Dude, why do you care?! Gee, he looks sad. The Antichrist cannot survive without a human host body to go into. That’s not at all what happens. We can hardly wait, ’cause it’s so near. LIttle boy, you should be ashamed! I guess that means our Savior is gonna be made into Savior stew.
They’re also fond of Stan Marsh and not so fond of Santa Claus. Don’t do it, Kyle! Her conception was immaculate. The Critters are one of the speedier but more rarely seen villains, mostly represented by Foxxy and Racooney. If you wanna be in the OR, a pass is required! The critter Antichrist is born, bringin’ a thousand years of darkness to the forest. Well, I guess we’ll never know, because Kyle doesn’t wanna hear how it ends. Oh dear, I’m so very afraid.
Stan, what the hell is going on?! My family doesn’t celebrate Christmas. The boy shook with anger!
Ten thousand years of darkness and I don’t even have a Merry Christmas? All of this because of the little boy in the red poofball hat.
Please, I don’t wanna be the vessel for the Antichrist. Twas the night before Christmas, and s80e14 the woods, way up high, a new bright shiny star hung in the sky.
The Antichrist had been born, sealing the world’s fate. Yeah, and you killed her. He almost started to bawl But that’s when he came up with the best idea of all.
Well, you’re mountain lions. Though they are believed to be fictional, there have been sightings in Hell as well s08w14 in sokth woods Well after all that I at least wanna know if I had a merry Christmas or if darkness rules the earth. I deduce it is. It’s obvious what happens!
I get killed by Santa Claus so that Christmas is saved! And it happens once a year. And wath that magical day, stumbling upon all of that, was a surprised little boy, in a red poofball hat.
Watch South Park S08E14 Woodland Critter Christmas HD
He broke a sweat and fell ill When he remembered there were three mountain cubs still alive on the hill! I died inside when Mommy was killed anyways.
That’s not at all what happens. Oh yes, just felt a little kick is all. Well what did you expect, dude? Can you build us a manger? Why did you kill our mommy? What happens to the lion cubs? The mountain lion lay slain on the cold ground below.
Christmas time is once a year. Welcome to the all new southpark. People stood in watchh lines, sometimes waiting hours or more, Because Christmas need to be bought in a aatch.
I guess that means our Savior is gonna be made into Savior stew.
South Park 8×14
The little critters worked hard as they happily sang And each one of them had a quite interesting name There was Squirrely the squirrel, Rabbity the rabbit, Beavery the wahch, and Beary the bear Porcupiney the porcupine, Skunky the skunk, Foxy the fox, and Deery the deer Woodpeckery the woodpecker, Mousey the mouse, and Chickadee-y the chickadee, all made the forest their house.

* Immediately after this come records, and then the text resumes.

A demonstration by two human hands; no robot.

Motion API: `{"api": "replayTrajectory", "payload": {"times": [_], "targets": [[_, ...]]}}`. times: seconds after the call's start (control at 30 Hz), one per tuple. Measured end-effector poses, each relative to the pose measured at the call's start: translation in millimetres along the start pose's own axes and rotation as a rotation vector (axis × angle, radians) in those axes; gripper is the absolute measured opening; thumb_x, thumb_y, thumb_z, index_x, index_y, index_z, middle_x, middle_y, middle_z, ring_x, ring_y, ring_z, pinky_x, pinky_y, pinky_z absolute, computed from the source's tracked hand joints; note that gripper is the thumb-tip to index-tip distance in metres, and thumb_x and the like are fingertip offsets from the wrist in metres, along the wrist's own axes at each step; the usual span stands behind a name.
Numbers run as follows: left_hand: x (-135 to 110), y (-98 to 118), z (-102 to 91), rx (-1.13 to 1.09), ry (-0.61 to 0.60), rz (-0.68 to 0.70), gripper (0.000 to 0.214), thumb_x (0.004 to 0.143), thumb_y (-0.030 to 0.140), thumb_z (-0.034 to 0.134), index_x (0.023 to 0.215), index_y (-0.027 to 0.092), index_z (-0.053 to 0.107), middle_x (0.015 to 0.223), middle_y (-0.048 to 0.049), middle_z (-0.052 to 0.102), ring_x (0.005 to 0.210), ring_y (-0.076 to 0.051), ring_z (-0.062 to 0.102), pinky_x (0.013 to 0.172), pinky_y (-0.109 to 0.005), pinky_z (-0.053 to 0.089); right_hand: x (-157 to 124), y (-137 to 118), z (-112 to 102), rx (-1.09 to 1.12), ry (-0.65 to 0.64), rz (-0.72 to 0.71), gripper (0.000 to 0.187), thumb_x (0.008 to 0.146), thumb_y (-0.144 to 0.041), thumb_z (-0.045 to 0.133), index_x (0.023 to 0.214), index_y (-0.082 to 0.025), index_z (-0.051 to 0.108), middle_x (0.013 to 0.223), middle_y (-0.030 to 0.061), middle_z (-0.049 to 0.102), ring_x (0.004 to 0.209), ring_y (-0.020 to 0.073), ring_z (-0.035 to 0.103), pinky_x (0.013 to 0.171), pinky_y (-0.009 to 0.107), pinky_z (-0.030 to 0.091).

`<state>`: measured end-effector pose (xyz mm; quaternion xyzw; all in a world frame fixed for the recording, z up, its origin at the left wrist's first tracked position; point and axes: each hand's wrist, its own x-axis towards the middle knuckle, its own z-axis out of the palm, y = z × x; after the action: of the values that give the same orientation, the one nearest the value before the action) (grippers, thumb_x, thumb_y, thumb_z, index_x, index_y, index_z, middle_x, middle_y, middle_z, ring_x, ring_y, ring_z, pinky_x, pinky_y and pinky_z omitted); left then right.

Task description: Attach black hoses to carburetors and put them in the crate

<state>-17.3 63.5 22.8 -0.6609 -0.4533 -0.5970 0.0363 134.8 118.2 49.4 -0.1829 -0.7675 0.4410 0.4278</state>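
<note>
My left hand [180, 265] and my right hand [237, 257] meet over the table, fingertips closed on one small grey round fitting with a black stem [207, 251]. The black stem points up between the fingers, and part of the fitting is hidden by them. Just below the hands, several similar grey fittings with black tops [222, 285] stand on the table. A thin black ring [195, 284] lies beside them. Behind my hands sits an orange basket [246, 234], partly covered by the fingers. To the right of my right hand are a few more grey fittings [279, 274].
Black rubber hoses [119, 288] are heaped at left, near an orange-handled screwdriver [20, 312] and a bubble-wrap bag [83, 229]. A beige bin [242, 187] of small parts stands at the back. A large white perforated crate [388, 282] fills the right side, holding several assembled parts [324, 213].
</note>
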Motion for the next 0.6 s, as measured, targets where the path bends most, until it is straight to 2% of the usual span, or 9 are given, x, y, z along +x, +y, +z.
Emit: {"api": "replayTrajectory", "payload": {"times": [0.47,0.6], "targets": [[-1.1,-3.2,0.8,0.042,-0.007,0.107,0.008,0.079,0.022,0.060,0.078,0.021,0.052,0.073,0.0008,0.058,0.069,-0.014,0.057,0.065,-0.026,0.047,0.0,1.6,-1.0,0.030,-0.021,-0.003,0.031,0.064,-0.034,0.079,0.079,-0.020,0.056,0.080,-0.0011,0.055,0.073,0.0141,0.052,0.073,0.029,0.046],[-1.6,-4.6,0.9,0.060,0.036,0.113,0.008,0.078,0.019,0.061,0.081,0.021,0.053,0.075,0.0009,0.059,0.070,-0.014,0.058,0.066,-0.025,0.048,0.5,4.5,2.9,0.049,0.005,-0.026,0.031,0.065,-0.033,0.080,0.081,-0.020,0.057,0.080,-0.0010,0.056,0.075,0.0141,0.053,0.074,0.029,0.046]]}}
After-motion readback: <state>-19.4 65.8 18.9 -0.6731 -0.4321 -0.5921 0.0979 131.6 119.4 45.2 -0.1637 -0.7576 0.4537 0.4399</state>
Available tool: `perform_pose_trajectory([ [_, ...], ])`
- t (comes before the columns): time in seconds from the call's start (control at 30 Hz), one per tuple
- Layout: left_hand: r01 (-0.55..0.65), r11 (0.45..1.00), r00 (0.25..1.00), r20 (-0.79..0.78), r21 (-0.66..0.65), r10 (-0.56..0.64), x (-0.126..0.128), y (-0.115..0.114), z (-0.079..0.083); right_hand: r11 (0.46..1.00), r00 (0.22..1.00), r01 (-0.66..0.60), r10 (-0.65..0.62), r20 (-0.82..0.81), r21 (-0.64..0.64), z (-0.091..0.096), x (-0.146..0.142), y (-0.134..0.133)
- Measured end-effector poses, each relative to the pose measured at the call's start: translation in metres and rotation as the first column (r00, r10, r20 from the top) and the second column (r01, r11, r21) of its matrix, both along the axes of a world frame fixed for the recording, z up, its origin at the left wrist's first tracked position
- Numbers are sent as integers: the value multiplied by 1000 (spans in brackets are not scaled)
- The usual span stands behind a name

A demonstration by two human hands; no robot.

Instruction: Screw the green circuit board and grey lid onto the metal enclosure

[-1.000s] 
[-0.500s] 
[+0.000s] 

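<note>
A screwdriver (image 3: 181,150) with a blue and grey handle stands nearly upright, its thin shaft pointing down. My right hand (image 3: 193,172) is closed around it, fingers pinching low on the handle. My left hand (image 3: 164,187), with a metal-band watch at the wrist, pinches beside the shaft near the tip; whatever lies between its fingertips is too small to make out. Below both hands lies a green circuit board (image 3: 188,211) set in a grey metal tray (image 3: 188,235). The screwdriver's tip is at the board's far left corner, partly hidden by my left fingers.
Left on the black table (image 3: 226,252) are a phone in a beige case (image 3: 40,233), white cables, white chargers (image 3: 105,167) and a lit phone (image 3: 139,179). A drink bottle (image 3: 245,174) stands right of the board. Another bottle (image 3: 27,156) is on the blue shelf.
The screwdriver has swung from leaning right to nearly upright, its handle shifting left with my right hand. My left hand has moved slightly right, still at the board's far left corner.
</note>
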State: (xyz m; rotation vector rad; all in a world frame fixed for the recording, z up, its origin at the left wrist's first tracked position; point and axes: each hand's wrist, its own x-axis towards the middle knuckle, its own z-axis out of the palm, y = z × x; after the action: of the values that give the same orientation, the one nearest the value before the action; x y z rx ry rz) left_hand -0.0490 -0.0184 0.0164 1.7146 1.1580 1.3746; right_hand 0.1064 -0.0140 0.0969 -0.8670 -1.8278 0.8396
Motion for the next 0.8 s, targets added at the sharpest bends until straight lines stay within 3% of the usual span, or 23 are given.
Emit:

We figured you’d be perfect!
watcg She’s gonna give birth to our Lord and Savior. Well little boy, it seems that YOU have really been through a lot. Don’t do it, Kyle! Previous Episode Next Episode. Can you do it, Stan. Christmastime is once a year Every creature holds it dear Every animal big or small Christmas means the world to us all It’s once a year, it’s Christmastime When we hear about how Christmas only comes Once a year.
Well, think about pak You aren’t gonna believe what happened, Stanny. When up in the sky the sound of sleigh bells were heard And a jolly red sleigh flew down to the earth like a bird! The End Goddamnit Cartman! Let’s sacrifice Rabbity and eat his flesh! Gee whiz, Santa, you’re not gonna kill me, are you- But Santa, what do we do about the Antichrist? You aren’t reading another sentence of your stupid story!